Deux gabians auraient élu domicile sur un transformateur électrique de l'entreprise, à proximité d'un passage piéton. Et les deux volatiles opéreraient des « manoeuvres d'intimidation » à l'égard des impudents qui s'approcheraient de leur nouvelle demeure.
« Je les ai vues tenter une attaque en piqué »
Un ingénieur, qui souhaite garder l'anonymat pour éviter, sans doute, les représailles des volatiles, témoigne : « Je me rendais au travail et les deux bestioles se sont mises en vol stationnaire à mon approche. Quand je les ai vues tenter une attaque en piqué, je me suis enfui. » À tire-d'aile et pour ne pas y laisser des plumes, ça va sans dire.

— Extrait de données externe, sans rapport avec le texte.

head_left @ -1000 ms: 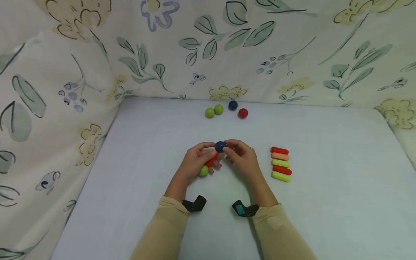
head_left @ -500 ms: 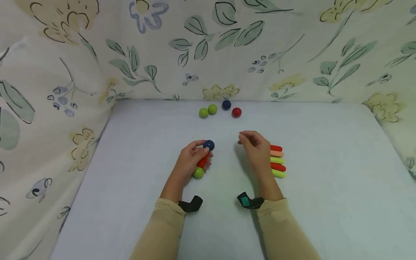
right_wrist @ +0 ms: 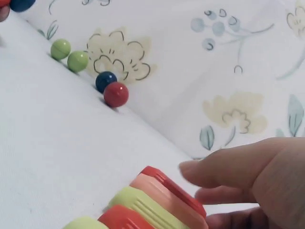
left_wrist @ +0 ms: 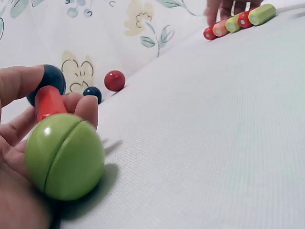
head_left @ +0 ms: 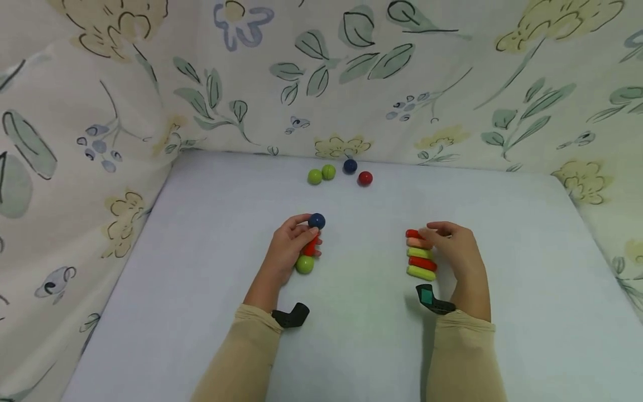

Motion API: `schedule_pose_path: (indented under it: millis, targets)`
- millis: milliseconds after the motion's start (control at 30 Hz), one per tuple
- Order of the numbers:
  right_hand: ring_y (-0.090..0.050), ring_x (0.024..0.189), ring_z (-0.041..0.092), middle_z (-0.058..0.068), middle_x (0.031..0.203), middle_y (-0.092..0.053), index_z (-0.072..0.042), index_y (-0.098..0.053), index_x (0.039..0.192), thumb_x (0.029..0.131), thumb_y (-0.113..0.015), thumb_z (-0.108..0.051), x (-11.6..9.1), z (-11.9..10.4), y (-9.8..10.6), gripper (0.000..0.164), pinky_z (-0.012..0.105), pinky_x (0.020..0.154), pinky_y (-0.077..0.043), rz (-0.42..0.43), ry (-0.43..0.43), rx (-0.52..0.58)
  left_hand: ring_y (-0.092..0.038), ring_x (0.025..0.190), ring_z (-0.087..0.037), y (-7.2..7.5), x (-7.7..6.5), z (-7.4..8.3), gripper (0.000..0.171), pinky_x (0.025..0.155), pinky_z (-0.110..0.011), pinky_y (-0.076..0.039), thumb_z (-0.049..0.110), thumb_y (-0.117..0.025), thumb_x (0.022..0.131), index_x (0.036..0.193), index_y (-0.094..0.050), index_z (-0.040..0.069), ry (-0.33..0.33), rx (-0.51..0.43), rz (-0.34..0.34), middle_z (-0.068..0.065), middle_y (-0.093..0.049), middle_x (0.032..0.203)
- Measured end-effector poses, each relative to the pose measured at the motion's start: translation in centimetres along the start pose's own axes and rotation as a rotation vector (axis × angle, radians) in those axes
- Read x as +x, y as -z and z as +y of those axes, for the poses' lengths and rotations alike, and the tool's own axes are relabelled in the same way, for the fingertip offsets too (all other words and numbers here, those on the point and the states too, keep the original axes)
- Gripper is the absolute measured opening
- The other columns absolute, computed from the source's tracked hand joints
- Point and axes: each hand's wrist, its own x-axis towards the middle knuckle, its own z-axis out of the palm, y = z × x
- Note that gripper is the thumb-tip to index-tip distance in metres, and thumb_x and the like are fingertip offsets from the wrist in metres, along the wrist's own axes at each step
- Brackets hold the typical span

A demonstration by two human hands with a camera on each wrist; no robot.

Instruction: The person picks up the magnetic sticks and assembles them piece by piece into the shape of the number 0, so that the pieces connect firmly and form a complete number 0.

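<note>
Where hands (head_left: 288,245) (head_left: 459,251) intervene, rods (head_left: 310,247) (head_left: 412,234) partly hidden

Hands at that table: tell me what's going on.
A person's left hand grips a red stick with a blue ball at its far end and a green ball at its near end. The right hand is at the farthest stick in a row of five; contact is unclear. Four loose balls lie farther back.

Red rod (left_wrist: 49,101) joins blue ball (head_left: 316,221) and green ball (head_left: 304,264).
</note>
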Motion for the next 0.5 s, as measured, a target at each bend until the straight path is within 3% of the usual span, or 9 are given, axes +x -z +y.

La présence d'un nid sur la centrale électrique expliquerait sans doute cela. Notre salarié va plus loin : « On ne peut plus dire qu'ils ont un appétit d'oiseau : on les voit dévorer des pigeons en ville ! Moi je pense qu'avec toute cette viande absorbée, ils sont en train de muter. Il faut se préparer à un problème d'ampleur dans les prochaines années. »
Devant ce qui pourrait redistribuer les cartes d'un nouvel ordre géostratégique mondial, DCNS ne pouvait pas rester les bras croisés. D'où le courrier d'Alain Tanguy, « pour éviter les risques d'attaque » sur les futurs outils de la défense, et lutter bec et ongles contre les goélands.
Qu'on n'accuse pas DCNS de jouer les faucons : le directeur se contente, au final, d'indiquer un nouvel itinéraire piéton à ses ouailles. Un bon vieux tir de missile aurait sans doute fait l'affaire... mais l'espèce est protégée.